Выбрать главу

Мы, пацаны, боялись и не любили этого тощего и медлительного старика, называли его промеж собой «колдуном».

Кроме этих однофамильцев (а может, и родственников?) Хреновых, один из которых, чуть помоложе, – слева напротив бабушки, а другой, старый «колдун», – справа, на нашей стороне квартала, через четыре дома и хозчасть, так вот, кроме них двоих, больше никто во всей Курлы-Мурлы не хотел для себя такой участи – чтоб тебя потом поминали как единоличника и куркуля. Да и Хреновы эти, кабы знали наперед, кем прослывут у языкатых соседей, не стали бы связываться с курями и тюльпанами. Жили бы как все. И теперь, вспомнив про них, отщепенцев, другие подумают-подумают, да и махнут рукой… Бог с ними, с цветами на продажу, с птицей домашней, кроликами – без них жили, без них и дальше проживем. Не надо нам такого счастья! Ведь никому потом ничего не объяснишь и не докажешь, только чужаком станешь в одночасье.

Или – отдавай соседям ненасытным труды свои. Всяк живущий в нашем квартале почитает себя вправе на угощение. Тут ведь как? Все одно выходит. Пожмешься, не поднесешь свеженьких яичек – себе дороже станет, отвернутся от тебя люди, от куркуля-единоличника. А если кого-то угостишь, а другого обнесешь – так этот другой на тебя такую обиду затаит, такую… У-ух! Все припомнит, как сто лет назад его прадед выручил твоего пра-пра-деда. И опять же получается, что обладатель домашней скотины ли, птицы, оранжереи – человек скупой и зловредный. Что так, что этак – куркуль, да самый что ни на есть натуральный, без подмеса.

Для моего детского слуха эти слова были сродни друг другу: держишь кур – значит, ты куркуль.
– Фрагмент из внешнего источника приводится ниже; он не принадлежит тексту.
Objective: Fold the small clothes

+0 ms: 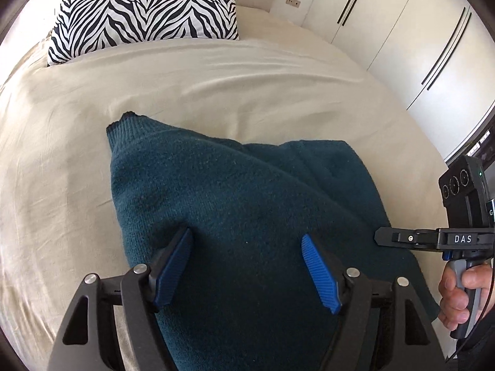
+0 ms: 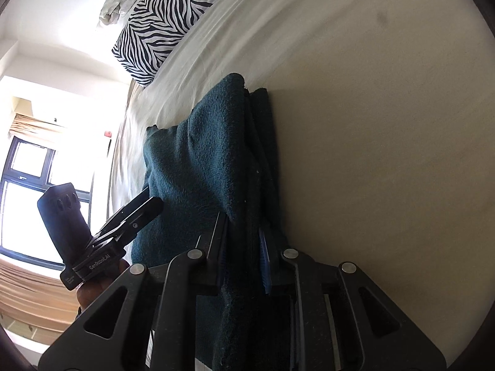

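Right gripper (image 2: 244, 247) pinches the teal sweater's (image 1: 235, 204) near-right edge, anchoring the fold; left gripper (image 1: 246, 266) hovers open above it.

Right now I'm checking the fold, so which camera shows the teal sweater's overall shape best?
The left wrist view: the teal sweater lies spread across the bed. The right wrist view shows it edge-on, clamped in the right gripper.

You can read "DAS" in white capitals on the black body of the right claw (image 1: 379, 237), seen from your left wrist camera. From your right wrist camera, "GenRobot.AI" runs in white along the black base of the left claw (image 2: 151, 199). A smaller label below it is too blurred to read.
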Demonstrator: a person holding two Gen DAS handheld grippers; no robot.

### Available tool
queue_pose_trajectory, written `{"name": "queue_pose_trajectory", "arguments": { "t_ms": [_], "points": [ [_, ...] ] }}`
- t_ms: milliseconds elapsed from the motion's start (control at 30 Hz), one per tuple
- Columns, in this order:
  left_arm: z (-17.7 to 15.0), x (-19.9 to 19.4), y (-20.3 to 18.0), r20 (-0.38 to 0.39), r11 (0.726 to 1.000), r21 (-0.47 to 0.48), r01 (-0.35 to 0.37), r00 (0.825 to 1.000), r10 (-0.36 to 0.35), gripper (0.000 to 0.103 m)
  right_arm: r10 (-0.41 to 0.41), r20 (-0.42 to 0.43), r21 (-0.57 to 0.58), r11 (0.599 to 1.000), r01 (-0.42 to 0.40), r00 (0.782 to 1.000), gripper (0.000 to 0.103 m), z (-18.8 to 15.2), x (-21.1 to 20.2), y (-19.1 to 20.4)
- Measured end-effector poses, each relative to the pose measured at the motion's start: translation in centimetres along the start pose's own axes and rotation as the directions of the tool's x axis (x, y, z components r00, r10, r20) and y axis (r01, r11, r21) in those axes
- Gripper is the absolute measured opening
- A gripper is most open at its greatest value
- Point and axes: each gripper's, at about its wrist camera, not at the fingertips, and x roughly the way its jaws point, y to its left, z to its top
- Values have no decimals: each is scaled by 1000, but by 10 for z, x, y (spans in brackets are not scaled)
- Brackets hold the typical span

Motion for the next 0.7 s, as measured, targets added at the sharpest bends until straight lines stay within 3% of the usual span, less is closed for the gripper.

Слыхали у нас, что кто-то где-то «на задах» развел кроликов и даже мо́трий – так величали на Курлы-Мурлы нутрий. Дивились. А знал народ, что есть такой зверек – мотрия, потому что мотриевые шапки всегда горкой лежали на базаре, деревенские скорняки их привозили, и никто их не покупал, потому что – светлые больно, маркие, «не как у людей», ведь люди-то в Егорьевске зимой, не сговариваясь, поголовно одевались в серое да черное. Так и говорили про людей простых – «черный люд». Наденешь яркое что-нибудь, скажут: ишь, вырядился, форсит! И дорого к тому же: сорок рублей отдай за шапку мотриевую, когда кроличья – двадцать пять, а то и за двадцать сторговать можно.

Толковали, что мотрии очень даже ничего на вкус, если пожарить-потушить с луком да морковкой. Навроде кур или свинины паровой. Может быть, может быть… Мы, как говорится, не пробовали. Но ливерная колбаса по полтиннику за кило, в общем-то, не хуже. А главное – вот она, туточки, почти всегда есть в магазине, и денег хоть на сколько-нисколько, хоть на полкруга (или полкоте́лки), всегда наберешь. Если не всё пропил, конечно.

Бабушка жарила на керогазе эту колбасу-неколбасу вперемешку с макаронами из серой муки, их просто так есть было невкусно – кислые, клейкие. А ливерная колбаска таяла, превращалась на сковороде в крупчатое месиво, в котором сами собой обваливались макаронины. И получалось – ничего себе, довольно вкусно, «сойдет с горчичкой», как говорили в Егорьевске. А если еще и с зажарками – так вообще всю сковородку съесть можно. Это бурое месиво приятно жгло и пощипывало язык, потому что на заводе не скупились класть перец в чан с «неизвестно чем», однако ж носящим гордое название «ливер».

– Ешь, Сашуля, до́сти, – говорила бабушка, что означало – «ешь до сытости». – Не оставляй свою силу в тарелке. Расти большой, не будь лапшой, а будь как Дядя Сарай!

«Дядей Сараем» в Егорьевске тех лет называли любого увальня-верзилу.

И я был доволен и сыт, и все вокруг тоже были сыты и довольны.

3

Но тетя Рая к разговорам о живности всякой втихомолку прислушивалась да призадумывалась. «Вот ведь все время ее что-то свербит изнутри, неуемную», – говорила бабушка «с сердцем», то есть – в сердцах.